At Nubank, we use communication tools that allow us to create conversation channels – that way, it’s easier to have all messages in the same place. Regardless of the tool, what’s important is to give visibility to information and ensure easy access to it.
You can achieve that in different ways, depending on the company size and people’s routines. Shared document folders and general alignment emails at the beginning and the end of the day, for instance, may work for you.
4. Explain the current situation
In times when pandemic news come from everywhere, we wanted Nubankers to have a safe place to be informed.
One of the measures we took was to create a website for employees containing information on the novel coronavirus, health recommendations from Nubank’s doctor, and tips for a more productive home office.
Creating an internal webpage is a good solution for companies with a large number of employees, but the idea can be adapted by those who have smaller teams. A message or regular email with tips or updates can help to keep the team informed.
5. Have flexibility
Closed schools, family members at home, routine changes. In the current situation, making working hours more flexible is one of our priorities to ensure people can work healthily.
At Nubank, we’ve never had a dress code, nor policies forbidding children or pets in our offices – on the contrary. Dressing according to one’s personality and bringing kids (or pets) has always been part of our culture. But in times of home office, companies, in general, have to be even more flexible with these things.
If your company has a very formal or strict dress code, it’s worth thinking if it’s viable to keep it, especially remotely. It’s important to understand that children may appear in a videocall – and that’s okay that a dog may bark. Or that someone must leave a call to take care of a child, a family member, answer the intercom, etc.
Being flexible today is to practice understanding and sympathy for the unexpected situation we are experiencing.
See more: How companies like Nubank are getting organized and putting people first (in Portuguese).
6. Provide support – structural and emotional
Promoting the well-being of our employees has always been one of our most important steps.
It includes everything from making sure they have the necessary infrastructure to work from home (such as computers, chairs, and monitors) to the emotional support to endure these times.
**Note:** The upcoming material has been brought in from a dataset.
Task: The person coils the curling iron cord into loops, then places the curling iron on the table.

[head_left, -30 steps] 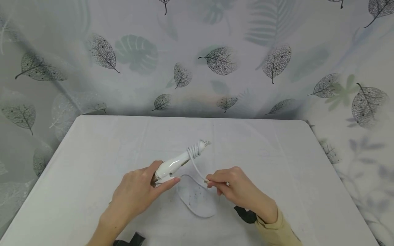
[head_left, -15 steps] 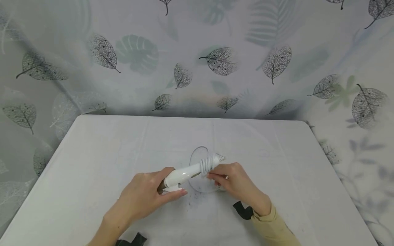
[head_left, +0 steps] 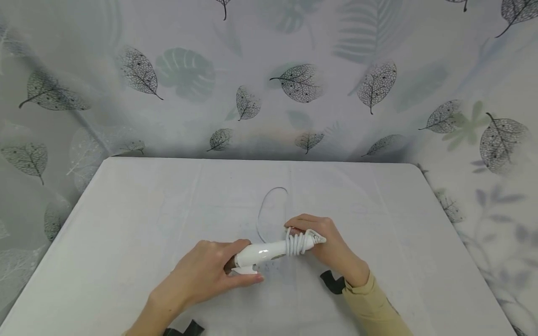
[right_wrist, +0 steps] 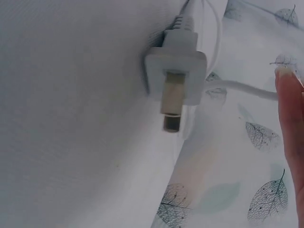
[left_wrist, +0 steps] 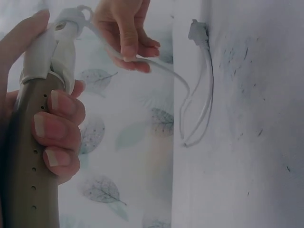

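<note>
A hair curling iron with a white handle lies across the middle of the head view. My left hand grips its brown barrel, which has a row of small holes; the fingers wrap round it in the left wrist view. White cord is wound in several turns round the handle's far end. My right hand, partly behind that end, pinches the loose cord between thumb and fingers. The cord's plug hangs close by the table, a metal prong showing.
Beneath the hands is a white-covered table, with small dark marks on its cloth. Loose cord loops beyond the iron. A leaf-print curtain stands behind the table. Black pieces show near both wrists.
The iron has swung from slanting up to nearly level and shifted right. My right hand has carried the cord round the handle to its far side, and the loose loop now lies farther back.
</note>
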Demonstrator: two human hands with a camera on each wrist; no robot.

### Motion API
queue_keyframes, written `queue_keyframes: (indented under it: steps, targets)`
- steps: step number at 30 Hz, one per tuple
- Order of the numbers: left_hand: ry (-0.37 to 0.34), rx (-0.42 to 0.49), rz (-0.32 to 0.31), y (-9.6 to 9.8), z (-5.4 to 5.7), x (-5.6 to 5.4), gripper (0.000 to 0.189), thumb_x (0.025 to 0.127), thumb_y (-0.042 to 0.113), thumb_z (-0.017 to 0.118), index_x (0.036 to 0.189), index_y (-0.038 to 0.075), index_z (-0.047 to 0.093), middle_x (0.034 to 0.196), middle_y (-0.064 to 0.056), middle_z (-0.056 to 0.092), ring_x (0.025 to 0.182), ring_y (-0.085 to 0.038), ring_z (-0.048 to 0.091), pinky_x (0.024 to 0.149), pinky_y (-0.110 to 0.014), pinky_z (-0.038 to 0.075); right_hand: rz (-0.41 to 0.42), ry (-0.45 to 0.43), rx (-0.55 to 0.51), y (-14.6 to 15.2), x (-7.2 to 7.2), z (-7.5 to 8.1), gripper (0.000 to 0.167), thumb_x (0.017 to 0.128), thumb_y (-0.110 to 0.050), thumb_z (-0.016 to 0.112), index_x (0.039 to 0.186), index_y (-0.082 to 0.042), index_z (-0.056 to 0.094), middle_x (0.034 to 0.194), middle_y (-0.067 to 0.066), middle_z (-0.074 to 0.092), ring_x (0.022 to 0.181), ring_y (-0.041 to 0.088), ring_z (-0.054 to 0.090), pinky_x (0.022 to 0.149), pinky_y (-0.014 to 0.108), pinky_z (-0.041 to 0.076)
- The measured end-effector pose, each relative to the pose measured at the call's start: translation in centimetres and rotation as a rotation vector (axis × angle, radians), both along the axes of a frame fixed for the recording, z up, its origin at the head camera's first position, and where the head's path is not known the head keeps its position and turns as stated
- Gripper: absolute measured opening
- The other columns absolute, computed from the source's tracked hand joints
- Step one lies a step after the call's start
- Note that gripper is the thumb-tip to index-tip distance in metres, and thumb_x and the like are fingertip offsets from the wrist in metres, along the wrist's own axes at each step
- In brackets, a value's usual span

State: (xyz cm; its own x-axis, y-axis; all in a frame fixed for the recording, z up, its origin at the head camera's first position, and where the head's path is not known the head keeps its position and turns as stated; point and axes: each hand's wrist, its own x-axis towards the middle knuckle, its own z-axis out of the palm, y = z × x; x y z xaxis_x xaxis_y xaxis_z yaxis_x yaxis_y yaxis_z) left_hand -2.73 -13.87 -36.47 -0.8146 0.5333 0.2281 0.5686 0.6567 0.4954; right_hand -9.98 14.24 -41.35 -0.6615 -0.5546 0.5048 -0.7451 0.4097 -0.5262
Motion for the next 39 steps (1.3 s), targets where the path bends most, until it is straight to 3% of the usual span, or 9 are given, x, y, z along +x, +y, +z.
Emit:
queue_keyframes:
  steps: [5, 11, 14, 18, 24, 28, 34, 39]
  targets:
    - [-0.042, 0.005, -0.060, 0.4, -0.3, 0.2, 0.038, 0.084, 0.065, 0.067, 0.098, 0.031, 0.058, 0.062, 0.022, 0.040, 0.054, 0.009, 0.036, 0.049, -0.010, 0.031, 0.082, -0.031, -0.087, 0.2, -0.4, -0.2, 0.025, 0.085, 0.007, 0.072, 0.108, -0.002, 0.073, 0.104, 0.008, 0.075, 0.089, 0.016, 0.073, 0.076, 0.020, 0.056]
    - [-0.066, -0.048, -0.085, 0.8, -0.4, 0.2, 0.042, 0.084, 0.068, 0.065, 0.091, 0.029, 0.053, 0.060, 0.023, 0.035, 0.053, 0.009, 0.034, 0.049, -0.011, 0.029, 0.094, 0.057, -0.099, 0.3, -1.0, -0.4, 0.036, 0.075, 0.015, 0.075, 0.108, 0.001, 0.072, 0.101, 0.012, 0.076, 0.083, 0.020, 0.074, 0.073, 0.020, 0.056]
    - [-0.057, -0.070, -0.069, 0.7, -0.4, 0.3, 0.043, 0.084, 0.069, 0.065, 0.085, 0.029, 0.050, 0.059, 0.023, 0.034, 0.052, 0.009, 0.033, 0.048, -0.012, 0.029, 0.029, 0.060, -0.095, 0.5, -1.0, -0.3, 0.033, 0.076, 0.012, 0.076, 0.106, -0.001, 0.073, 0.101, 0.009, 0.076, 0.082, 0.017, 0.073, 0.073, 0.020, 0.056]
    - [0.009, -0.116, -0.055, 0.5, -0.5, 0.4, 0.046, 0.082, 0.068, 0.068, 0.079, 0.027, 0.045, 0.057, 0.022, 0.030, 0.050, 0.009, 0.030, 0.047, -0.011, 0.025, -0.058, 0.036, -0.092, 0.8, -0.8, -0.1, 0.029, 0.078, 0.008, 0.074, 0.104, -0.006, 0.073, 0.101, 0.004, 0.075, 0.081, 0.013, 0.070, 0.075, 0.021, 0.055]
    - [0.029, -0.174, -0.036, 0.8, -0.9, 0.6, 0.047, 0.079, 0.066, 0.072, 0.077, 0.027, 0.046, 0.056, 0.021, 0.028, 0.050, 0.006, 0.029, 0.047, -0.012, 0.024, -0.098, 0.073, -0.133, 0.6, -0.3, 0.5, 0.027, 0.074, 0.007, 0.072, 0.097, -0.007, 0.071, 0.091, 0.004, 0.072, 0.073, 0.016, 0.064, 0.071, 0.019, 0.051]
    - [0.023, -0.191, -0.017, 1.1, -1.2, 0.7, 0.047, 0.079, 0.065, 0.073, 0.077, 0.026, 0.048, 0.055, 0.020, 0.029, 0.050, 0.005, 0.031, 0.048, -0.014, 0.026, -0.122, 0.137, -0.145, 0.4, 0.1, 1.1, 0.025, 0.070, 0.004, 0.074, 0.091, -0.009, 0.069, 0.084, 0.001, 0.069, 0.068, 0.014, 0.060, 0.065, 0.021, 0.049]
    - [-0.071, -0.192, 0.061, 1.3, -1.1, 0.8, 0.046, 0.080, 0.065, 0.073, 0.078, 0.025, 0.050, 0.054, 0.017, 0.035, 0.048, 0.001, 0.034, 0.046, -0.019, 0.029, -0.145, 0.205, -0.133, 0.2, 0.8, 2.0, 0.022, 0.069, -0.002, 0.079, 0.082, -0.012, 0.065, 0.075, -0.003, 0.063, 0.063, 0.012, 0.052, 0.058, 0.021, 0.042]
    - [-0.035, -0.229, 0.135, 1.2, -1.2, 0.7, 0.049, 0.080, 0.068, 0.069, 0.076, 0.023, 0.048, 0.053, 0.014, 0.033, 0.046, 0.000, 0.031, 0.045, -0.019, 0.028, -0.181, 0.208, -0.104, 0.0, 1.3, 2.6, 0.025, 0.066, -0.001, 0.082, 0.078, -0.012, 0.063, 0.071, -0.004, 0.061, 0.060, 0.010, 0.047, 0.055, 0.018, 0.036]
Nubank employees have access to NuCare, an anonymous over-the-phone psychological, financial, and legal assistance service. And the tech leads (or direct leaders) must more than ever fulfill the task of listening to their team’s difficulties and trying to help them overcome challenges.
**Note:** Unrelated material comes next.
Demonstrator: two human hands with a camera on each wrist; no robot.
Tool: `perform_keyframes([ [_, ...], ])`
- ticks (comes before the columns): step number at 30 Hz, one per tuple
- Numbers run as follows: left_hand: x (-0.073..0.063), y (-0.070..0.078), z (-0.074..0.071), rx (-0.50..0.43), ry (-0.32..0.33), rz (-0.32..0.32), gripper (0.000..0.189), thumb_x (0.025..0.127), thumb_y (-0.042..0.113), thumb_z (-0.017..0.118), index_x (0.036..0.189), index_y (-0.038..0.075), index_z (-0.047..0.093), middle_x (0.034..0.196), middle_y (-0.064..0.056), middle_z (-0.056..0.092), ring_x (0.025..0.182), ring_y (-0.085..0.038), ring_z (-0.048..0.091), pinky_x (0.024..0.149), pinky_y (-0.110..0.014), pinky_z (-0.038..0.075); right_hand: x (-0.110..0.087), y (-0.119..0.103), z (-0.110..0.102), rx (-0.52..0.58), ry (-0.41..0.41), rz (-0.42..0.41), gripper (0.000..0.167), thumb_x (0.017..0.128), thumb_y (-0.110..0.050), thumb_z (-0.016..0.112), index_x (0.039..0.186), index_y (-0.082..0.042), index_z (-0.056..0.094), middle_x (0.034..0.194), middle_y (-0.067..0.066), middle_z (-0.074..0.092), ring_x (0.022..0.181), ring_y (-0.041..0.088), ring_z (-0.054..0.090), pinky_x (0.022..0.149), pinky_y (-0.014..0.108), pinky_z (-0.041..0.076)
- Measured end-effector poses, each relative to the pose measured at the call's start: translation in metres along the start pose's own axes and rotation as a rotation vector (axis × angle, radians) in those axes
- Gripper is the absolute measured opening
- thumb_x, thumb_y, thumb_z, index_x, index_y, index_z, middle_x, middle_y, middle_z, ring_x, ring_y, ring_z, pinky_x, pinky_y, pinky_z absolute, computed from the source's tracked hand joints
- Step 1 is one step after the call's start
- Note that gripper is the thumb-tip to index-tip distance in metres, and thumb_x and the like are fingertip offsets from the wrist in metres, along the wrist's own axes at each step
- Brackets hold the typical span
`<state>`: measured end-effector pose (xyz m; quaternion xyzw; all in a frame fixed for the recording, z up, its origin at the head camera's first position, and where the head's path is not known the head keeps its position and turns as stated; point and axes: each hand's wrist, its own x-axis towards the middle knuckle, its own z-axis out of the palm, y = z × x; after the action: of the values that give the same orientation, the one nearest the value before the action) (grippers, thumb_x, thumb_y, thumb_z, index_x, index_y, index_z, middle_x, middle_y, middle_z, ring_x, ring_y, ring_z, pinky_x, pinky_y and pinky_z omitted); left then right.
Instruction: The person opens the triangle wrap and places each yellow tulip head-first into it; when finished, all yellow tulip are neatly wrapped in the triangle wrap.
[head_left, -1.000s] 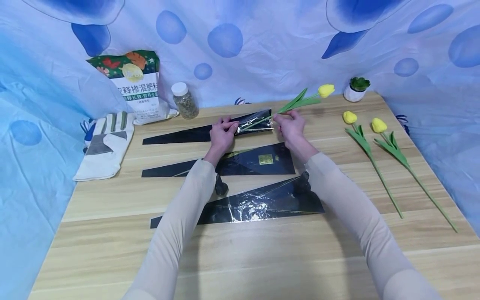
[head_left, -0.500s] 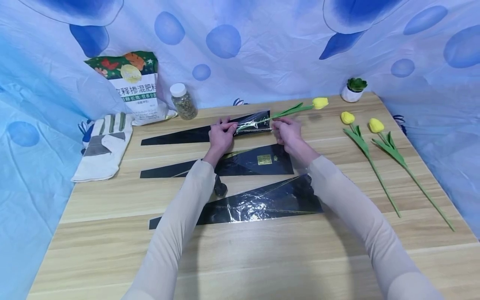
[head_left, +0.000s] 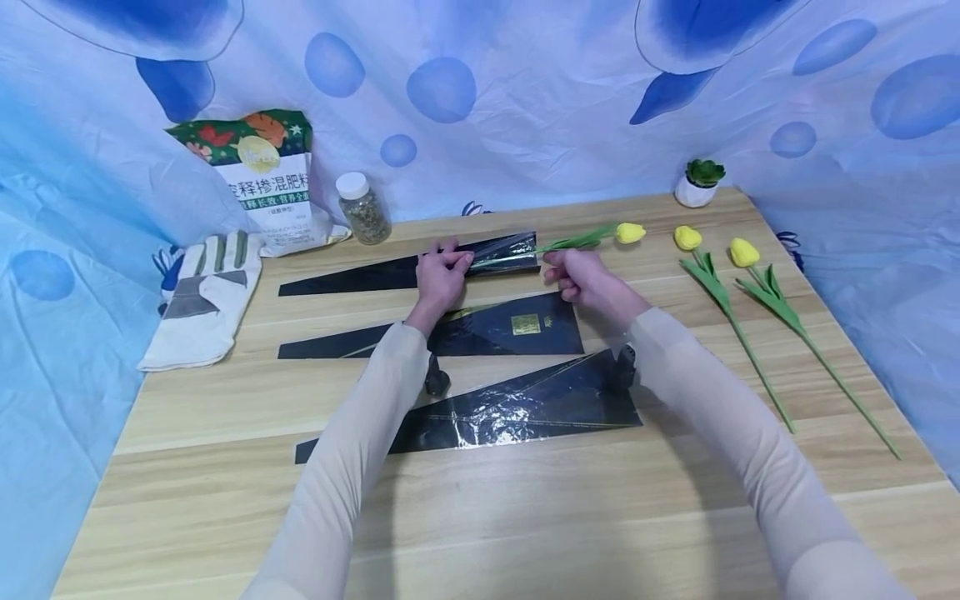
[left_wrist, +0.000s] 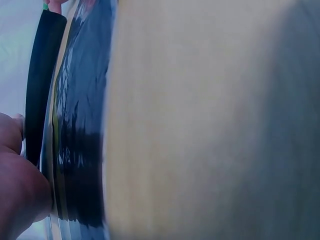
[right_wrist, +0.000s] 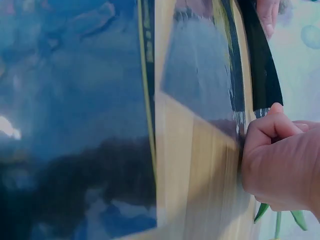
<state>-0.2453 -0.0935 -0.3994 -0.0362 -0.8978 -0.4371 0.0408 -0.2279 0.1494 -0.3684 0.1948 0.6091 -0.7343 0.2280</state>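
- Left hand (head_left: 441,277): pinching far black sleeve (head_left: 375,277), probably to steady it.
- Right hand (head_left: 591,277): curled at sleeve's mouth; whether gripping anything, unclear.
- Yellow tulip (head_left: 629,233): stem inside sleeve, bloom outside.
- Two other tulips (head_left: 708,282): lying at right, likely for reach.

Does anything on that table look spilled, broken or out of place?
Nothing plainly looks spilled or damaged. The clear jar is capped, two loose yellow tulips lie side by side, and a third tulip lies stem-first in the rear black sleeve. The fertilizer bag looks slanted, though the camera angle may cause that.
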Motion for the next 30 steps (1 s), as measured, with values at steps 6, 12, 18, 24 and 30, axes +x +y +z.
perform_keyframes([
  [6,-0.001,-0.003,0.000,-0.004,0.004,0.006,0.024,0.101,0.019,0.062,0.116,0.005,0.075,0.145,-0.010,0.052,0.147,-0.033,0.027,0.121,-0.045,0.003,-0.001,-0.003,-0.005,-0.107,-0.053,0.040,0.041,0.105,-0.008,0.045,0.146,-0.004,0.044,0.072,0.003,0.057,0.044,0.004,0.030,0.036,0.016,0.024],
  [12,-0.001,-0.004,-0.002,-0.012,0.004,0.007,0.024,0.101,0.019,0.062,0.115,0.005,0.075,0.146,-0.010,0.052,0.147,-0.033,0.027,0.121,-0.045,0.003,-0.013,-0.015,-0.018,-0.420,-0.093,-0.036,0.035,0.104,-0.014,0.053,0.138,-0.003,0.055,0.077,0.005,0.063,0.044,0.004,0.032,0.038,0.017,0.025],
  [18,-0.001,-0.002,-0.003,-0.009,0.007,0.039,0.023,0.101,0.018,0.062,0.115,0.005,0.075,0.145,-0.012,0.053,0.146,-0.035,0.028,0.121,-0.048,0.004,-0.029,-0.039,-0.046,-0.837,0.022,-0.322,0.032,0.103,-0.020,0.058,0.129,-0.001,0.063,0.105,0.019,0.067,0.067,0.018,0.056,0.054,0.025,0.043],
  [24,-0.002,0.000,-0.003,-0.011,0.004,0.042,0.024,0.101,0.017,0.062,0.115,0.003,0.074,0.145,-0.012,0.053,0.146,-0.035,0.028,0.121,-0.047,0.004,-0.030,-0.059,-0.078,-1.115,0.081,-0.589,0.025,0.101,-0.008,0.055,0.118,0.006,0.068,0.113,0.025,0.066,0.090,0.036,0.061,0.067,0.036,0.049],
  [30,-0.003,0.000,-0.002,-0.002,0.005,0.025,0.025,0.101,0.019,0.062,0.117,0.003,0.073,0.146,-0.011,0.052,0.146,-0.034,0.028,0.121,-0.045,0.004,-0.016,-0.062,-0.090,-1.348,0.072,-0.683,0.019,0.096,0.001,0.058,0.109,0.004,0.072,0.108,0.023,0.069,0.092,0.037,0.064,0.077,0.049,0.052],
])
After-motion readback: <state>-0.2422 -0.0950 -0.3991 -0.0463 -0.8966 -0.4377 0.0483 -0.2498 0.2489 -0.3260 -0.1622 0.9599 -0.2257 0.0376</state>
One of the pieces created by the Internal Communications team gives tips on how to ensure well-being when doing home office.
There are several online and over-the-phone psychological support services in Brazil. If a company doesn’t have one internally, they can check with an insurer or refer your employees to services like the ones listed by the Brazilian Psychology Association.
7. Try, listen, improve
We are experiencing an unprecedented pandemic, and there are no perfect answers: every company must understand what works for its culture, and leaders must be aware that their role is even more necessary right now.
Over here, we are continually trying to understand what is going well and what we can improve. The most efficient way of doing that, regardless of the type of business, is listening to the people in our teams.
Changing routines so suddenly is a challenge – and facing challenges has always been in Nubank’s DNA.